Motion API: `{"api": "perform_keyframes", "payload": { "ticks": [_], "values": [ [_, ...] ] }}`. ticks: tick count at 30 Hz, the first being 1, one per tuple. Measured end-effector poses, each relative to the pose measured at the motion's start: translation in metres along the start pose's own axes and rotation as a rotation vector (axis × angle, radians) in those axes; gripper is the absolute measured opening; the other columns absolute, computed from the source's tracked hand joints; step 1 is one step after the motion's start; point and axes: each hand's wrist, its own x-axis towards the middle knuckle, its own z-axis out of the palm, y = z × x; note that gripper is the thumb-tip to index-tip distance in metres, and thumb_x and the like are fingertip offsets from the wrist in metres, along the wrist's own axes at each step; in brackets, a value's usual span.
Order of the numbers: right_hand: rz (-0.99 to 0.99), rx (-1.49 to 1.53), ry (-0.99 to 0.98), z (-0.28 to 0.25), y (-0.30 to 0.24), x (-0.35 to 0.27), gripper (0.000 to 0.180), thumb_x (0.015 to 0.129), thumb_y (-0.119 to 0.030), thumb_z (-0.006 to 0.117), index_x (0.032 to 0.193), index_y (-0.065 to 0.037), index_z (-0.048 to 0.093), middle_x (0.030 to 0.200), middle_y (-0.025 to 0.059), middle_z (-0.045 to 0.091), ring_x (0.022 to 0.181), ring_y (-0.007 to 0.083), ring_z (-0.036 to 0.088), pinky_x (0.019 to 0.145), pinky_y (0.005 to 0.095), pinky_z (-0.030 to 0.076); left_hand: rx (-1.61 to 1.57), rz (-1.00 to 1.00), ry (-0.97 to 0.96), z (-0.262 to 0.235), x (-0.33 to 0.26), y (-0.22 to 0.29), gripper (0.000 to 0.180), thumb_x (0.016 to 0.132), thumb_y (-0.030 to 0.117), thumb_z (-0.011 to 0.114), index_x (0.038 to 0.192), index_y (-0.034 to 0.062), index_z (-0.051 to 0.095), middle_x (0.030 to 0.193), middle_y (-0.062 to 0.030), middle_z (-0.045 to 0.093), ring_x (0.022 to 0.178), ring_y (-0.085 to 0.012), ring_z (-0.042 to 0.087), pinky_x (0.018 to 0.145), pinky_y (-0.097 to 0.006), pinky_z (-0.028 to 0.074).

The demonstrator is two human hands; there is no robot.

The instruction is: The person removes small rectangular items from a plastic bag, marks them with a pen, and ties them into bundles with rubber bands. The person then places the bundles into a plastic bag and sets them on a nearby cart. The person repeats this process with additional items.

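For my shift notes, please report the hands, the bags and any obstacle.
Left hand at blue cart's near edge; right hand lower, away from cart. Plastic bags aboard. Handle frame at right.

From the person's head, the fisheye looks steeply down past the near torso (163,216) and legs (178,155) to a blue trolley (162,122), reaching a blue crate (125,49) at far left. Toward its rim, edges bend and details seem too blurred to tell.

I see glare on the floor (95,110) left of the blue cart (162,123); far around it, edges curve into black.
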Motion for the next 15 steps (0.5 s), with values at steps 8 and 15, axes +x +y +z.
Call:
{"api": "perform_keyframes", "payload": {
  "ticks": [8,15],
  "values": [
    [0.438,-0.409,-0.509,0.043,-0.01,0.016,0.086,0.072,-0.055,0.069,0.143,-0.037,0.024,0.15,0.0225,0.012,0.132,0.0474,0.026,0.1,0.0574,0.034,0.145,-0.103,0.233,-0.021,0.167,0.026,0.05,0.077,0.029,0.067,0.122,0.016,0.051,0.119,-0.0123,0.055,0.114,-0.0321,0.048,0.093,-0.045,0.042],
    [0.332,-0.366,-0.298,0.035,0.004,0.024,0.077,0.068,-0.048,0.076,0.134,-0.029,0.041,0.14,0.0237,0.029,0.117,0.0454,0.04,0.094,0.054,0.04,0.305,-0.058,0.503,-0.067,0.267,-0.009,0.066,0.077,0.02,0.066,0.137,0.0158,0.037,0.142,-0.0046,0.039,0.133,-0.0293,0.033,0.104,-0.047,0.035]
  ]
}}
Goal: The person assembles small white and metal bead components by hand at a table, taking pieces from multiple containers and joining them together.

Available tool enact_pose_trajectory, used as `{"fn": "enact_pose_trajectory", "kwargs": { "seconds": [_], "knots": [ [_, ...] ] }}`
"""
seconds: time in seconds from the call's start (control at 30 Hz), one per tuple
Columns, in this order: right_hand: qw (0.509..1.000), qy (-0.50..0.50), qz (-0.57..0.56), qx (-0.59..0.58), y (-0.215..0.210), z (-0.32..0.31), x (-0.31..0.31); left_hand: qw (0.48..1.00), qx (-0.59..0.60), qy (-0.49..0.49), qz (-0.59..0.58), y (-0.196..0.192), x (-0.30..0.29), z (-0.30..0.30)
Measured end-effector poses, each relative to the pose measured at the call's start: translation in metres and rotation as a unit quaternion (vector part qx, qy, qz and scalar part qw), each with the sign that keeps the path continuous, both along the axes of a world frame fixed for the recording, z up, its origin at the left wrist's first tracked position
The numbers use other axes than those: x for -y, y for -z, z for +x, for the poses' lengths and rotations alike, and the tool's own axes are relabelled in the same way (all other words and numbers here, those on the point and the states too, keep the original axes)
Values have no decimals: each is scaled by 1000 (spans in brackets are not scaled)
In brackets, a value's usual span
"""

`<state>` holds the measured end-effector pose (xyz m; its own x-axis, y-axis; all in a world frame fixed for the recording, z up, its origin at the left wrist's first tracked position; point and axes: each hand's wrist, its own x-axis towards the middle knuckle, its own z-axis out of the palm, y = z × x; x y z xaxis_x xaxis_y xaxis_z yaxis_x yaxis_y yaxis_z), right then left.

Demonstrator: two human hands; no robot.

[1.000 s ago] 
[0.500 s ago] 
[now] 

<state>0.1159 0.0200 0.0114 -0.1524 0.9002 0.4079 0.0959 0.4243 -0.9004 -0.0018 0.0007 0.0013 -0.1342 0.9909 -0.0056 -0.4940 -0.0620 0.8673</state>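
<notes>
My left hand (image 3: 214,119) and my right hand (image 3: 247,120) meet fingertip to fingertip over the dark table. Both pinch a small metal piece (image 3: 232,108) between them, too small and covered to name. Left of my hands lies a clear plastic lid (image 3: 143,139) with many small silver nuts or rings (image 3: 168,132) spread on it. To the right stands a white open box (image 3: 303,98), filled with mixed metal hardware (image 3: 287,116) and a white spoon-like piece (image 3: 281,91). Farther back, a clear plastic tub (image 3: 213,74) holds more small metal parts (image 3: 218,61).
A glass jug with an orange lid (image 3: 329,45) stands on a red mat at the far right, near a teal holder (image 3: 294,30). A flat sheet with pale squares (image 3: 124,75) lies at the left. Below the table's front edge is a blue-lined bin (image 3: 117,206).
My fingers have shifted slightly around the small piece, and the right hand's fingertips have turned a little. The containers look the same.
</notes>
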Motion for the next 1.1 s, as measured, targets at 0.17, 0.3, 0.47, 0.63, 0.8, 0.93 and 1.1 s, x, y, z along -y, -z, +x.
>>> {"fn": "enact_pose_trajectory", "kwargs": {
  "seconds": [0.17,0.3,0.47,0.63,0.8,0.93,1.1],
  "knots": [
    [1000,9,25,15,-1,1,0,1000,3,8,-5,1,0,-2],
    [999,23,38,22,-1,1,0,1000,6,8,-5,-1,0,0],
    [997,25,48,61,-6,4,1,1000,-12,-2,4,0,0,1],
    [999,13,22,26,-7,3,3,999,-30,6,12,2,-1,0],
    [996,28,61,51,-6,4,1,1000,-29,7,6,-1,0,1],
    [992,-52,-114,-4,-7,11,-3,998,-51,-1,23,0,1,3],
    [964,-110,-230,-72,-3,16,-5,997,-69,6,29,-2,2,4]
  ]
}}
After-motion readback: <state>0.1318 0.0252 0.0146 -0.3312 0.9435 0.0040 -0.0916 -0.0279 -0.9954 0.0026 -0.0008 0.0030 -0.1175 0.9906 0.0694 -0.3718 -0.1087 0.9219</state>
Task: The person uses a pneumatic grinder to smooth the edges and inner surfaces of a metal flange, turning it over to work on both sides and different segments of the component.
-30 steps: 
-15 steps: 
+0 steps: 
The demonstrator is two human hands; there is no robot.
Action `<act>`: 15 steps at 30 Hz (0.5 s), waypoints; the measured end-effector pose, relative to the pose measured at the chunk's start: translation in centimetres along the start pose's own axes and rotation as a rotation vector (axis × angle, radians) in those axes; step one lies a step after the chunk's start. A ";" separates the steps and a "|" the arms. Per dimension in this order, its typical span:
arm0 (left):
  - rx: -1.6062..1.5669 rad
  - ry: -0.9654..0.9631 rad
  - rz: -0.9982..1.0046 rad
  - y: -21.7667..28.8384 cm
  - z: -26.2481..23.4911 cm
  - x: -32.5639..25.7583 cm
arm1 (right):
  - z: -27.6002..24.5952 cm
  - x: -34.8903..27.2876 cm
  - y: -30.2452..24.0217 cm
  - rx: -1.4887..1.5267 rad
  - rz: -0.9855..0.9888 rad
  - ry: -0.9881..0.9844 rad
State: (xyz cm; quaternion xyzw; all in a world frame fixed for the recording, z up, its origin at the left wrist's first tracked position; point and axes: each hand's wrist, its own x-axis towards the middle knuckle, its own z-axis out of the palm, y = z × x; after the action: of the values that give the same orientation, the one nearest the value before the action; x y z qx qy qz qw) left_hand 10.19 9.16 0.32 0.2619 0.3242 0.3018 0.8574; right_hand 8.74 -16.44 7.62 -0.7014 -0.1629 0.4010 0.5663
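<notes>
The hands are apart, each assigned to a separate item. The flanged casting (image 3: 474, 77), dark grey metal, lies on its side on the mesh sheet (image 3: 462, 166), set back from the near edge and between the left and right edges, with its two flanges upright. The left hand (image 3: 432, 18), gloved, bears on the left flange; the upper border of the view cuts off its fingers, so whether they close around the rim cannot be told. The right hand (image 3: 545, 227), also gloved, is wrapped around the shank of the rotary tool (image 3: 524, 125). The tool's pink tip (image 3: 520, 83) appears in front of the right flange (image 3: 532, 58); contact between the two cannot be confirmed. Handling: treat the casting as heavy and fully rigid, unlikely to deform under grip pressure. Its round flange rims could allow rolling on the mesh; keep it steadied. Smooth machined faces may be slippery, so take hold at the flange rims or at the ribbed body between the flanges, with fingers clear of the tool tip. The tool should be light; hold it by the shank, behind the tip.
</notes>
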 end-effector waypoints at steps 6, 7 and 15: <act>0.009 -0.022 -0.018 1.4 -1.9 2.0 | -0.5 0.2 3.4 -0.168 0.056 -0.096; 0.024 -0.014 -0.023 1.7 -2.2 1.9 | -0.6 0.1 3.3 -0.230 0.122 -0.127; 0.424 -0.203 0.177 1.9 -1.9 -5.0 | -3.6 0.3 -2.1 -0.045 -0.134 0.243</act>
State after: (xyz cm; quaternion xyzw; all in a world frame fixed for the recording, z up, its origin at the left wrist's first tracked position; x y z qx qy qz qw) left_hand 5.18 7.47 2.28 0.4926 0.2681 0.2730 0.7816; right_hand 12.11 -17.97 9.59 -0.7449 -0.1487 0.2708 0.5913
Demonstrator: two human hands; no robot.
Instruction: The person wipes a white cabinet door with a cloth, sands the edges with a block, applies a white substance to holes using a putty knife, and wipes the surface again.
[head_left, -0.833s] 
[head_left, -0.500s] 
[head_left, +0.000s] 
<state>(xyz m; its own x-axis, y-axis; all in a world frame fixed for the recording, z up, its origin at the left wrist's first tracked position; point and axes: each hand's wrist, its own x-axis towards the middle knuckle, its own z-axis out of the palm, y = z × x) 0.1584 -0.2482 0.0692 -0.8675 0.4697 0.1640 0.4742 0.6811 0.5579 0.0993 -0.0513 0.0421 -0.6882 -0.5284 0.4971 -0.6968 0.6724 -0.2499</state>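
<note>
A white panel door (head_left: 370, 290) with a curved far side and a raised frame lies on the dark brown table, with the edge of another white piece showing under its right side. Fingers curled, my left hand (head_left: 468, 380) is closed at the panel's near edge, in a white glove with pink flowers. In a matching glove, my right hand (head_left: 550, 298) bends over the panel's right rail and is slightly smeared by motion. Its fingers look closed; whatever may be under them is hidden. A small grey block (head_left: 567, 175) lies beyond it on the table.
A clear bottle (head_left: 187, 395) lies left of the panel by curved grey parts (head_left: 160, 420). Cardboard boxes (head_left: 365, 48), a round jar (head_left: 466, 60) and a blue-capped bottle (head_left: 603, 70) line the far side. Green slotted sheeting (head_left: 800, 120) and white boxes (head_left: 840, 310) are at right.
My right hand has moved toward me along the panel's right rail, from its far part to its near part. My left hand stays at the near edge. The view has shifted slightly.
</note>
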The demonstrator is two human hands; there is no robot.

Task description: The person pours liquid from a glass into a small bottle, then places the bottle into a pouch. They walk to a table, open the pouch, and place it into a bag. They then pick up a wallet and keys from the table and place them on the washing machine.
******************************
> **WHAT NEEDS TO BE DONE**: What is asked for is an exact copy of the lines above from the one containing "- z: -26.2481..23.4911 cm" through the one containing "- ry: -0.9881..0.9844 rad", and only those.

> **WORKED SOLUTION**:
  - z: -26.2481..23.4911 cm
  - x: -32.5639..25.7583 cm
arm1 (right):
  - z: -27.6002..24.5952 cm
  - x: -34.8903..27.2876 cm
  - y: -30.2452..24.0217 cm
  - rx: -1.4887..1.5267 rad
  - rz: -0.9855..0.9888 rad
  - ry: -0.9881..0.9844 rad

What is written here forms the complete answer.